The practical transition steps are: (1) read the gap analysis tool issued by your certification body or by ANAB/UKAS/BSI; (2) update your EMS documentation to address the Planning of Change (6.3) requirement; (3) confirm that climate change is addressed in your organizational context and stakeholder analysis; (4) update externally provided process documentation to cover waste disposal, chemical suppliers, and subcontracted testing partners; (5) revise your internal audit programme documentation to include defined objectives, criteria, and scope. Most existing ISO 14001:2015 systems will require updating a handful of documented procedures rather than rebuilding the EMS from scratch.

Core Components of an ISO 14001-Compliant EMS for Laboratories

ISO 14001 is organized around the PDCA cycle. The six essential components below correspond to the major clauses of the standard (Clauses 4-10 in the Harmonized Structure).

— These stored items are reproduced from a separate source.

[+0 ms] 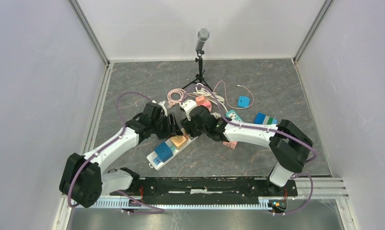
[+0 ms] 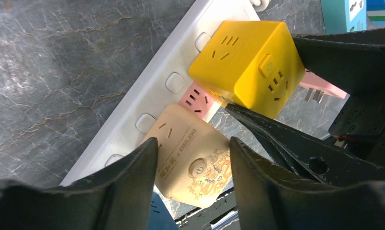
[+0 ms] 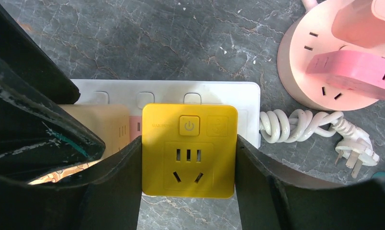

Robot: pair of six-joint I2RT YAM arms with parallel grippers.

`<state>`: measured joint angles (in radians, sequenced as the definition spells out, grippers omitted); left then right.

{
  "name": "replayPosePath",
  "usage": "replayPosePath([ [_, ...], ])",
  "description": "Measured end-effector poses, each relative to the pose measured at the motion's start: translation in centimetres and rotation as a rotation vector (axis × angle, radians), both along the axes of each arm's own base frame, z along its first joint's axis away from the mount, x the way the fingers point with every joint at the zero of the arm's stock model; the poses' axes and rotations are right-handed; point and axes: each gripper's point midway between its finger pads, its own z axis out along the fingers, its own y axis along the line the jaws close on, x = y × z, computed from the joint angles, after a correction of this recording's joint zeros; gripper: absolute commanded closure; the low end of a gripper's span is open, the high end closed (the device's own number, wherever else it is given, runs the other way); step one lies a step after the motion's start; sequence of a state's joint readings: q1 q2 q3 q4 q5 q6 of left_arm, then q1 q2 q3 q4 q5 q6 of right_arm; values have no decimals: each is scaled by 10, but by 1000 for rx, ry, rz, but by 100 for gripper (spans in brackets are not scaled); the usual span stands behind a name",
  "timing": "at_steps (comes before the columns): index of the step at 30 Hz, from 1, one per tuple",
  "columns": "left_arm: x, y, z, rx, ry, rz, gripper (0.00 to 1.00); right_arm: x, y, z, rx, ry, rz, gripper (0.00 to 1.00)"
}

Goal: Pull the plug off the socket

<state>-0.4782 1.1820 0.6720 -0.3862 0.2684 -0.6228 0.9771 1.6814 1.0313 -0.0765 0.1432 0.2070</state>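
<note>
Both arms on the power strip (image 3: 219, 92), middle of the desk (image 1: 286, 81).
Right fingers (image 3: 114, 191) clamped on the yellow plug (image 3: 189, 158) at the strip's cord end; left fingers (image 2: 128, 182) pinch the beige plug (image 2: 190, 163) just beside it. Yellow plug seated or lifted: can't tell.

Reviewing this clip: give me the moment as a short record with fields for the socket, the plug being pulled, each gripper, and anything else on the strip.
surface: grey marbled table
socket: long white plastic power strip, lying flat
target plug: yellow cube adapter, over one end of the strip; seating not visible
right gripper: shut on the yellow cube adapter, one finger on each side
left gripper: shut on the beige cube adapter, next along the strip
also on strip: blue cube adapter, at the near end
</note>
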Motion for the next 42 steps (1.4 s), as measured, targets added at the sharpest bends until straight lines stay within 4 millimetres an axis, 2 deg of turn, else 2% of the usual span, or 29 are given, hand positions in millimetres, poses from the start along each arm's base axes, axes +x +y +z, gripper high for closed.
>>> replayPosePath([
  [3, 4, 0, 4, 11, -12, -4, 49, 0, 0, 0, 6, 3, -27, 99],
  [8, 6, 0, 7, 11, -20, -1, 59, 0, 0, 1, 1, 10, -29, 100],
  [15, 8, 0, 8, 0, -22, -1, 56, 2, 0, 2, 30, 42, 12, 100],
  [21, -2, 0, 6, 0, 17, -16, 41, -5, 5, 3, 7, -9, 87, 100],
  [25, -15, 2, 5, 2, 61, -32, 42, -11, 7, 3, -2, -24, 115, 100],
  [29, -20, 3, 4, -1, 75, -38, 44, -11, 7, 3, -12, -29, 113, 100],
  [35, -24, 3, 5, -6, 83, -44, 34, -10, 3, 5, -27, -15, 72, 100],
  [38, -27, 3, 6, -11, 92, -50, 35, -8, 0, 5, -35, -12, 48, 100],
  [42, -30, 4, 5, -3, 102, -55, 50, -4, -4, 4, -43, -17, 28, 100],
])
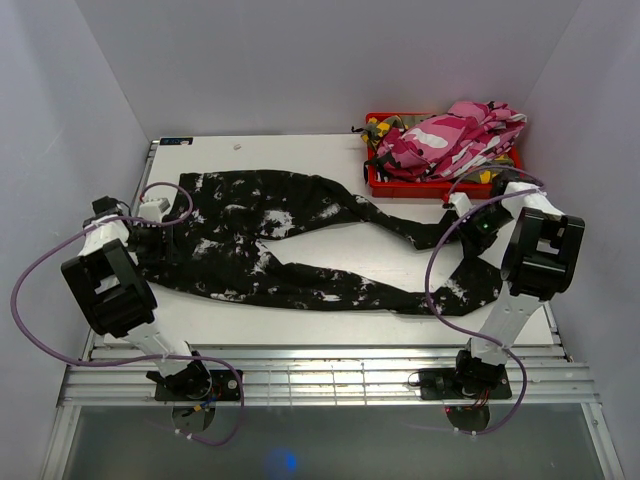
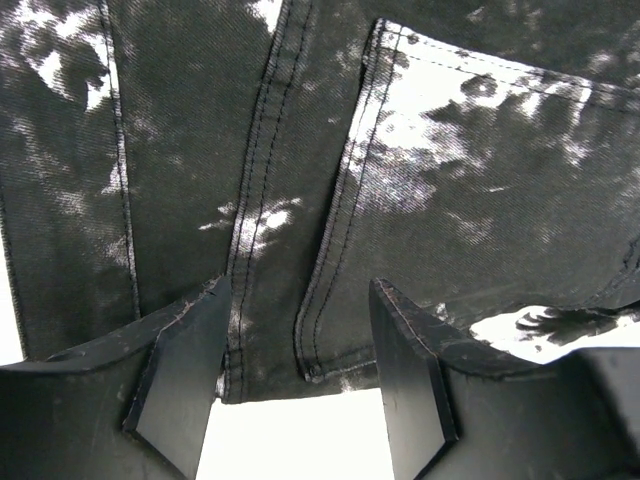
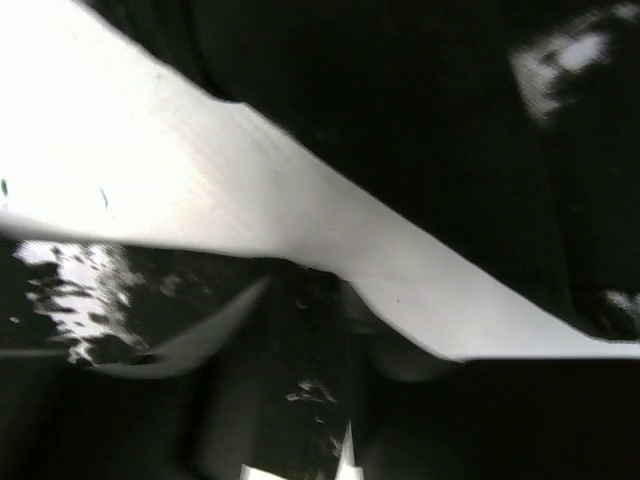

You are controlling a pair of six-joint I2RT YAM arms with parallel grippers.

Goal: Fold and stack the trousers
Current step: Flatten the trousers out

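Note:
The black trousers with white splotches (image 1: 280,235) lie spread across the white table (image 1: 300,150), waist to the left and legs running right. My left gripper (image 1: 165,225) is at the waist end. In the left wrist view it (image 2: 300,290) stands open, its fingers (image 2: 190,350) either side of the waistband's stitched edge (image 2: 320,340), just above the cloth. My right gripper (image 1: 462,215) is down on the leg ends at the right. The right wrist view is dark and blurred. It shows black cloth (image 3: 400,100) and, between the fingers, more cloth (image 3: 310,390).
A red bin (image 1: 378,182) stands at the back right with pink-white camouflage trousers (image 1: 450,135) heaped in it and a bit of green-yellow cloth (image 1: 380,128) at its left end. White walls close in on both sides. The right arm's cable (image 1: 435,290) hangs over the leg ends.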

  1. Environmental Policy. A clear, documented environmental policy stating the laboratory’s commitments to environmental management, legal compliance, and continual improvement. The policy anchors all downstream objectives and targets.
  2. Environmental Aspects and Planning (Clauses 4-6). Identification and assessment of how the laboratory’s activities, products, and services interact with the environment (the environmental aspects and their significance), identification of applicable legal and regulatory requirements, and setting SMART objectives. From ISO 14001:2026, this clause now also requires formal consideration of climate change in the organizational context and change planning under Section 6.3.
  3. Implementation and Operation (Clause 7-8). Operational controls, training and awareness programs, communication channels, documented procedures for key environmental activities (waste segregation, chemical handling, energy monitoring), and from ISO 14001:2026, documented control over externally provided processes, including waste disposal contractors and chemical suppliers.
  4. Monitoring, Measurement, and Evaluation (Clause 9). Regular tracking of environmental performance against objectives. For laboratories, this typically includes monthly energy consumption records, quarterly waste volumes by category, annual water consumption, and chemical inventory data. Internal audits per the structured programme are now required by ISO 14001:2026.
  5. Management Review (Clause 9.3). Periodic senior management review of EMS performance against objectives, audit findings, and strategic direction. The 2026 edition restructures this into three sub-clauses: general, inputs, and results.
  6. Continual Improvement (Clause 10). Corrective actions for non-conformities, ongoing identification of improvement opportunities, and demonstrated progress on environmental performance over time.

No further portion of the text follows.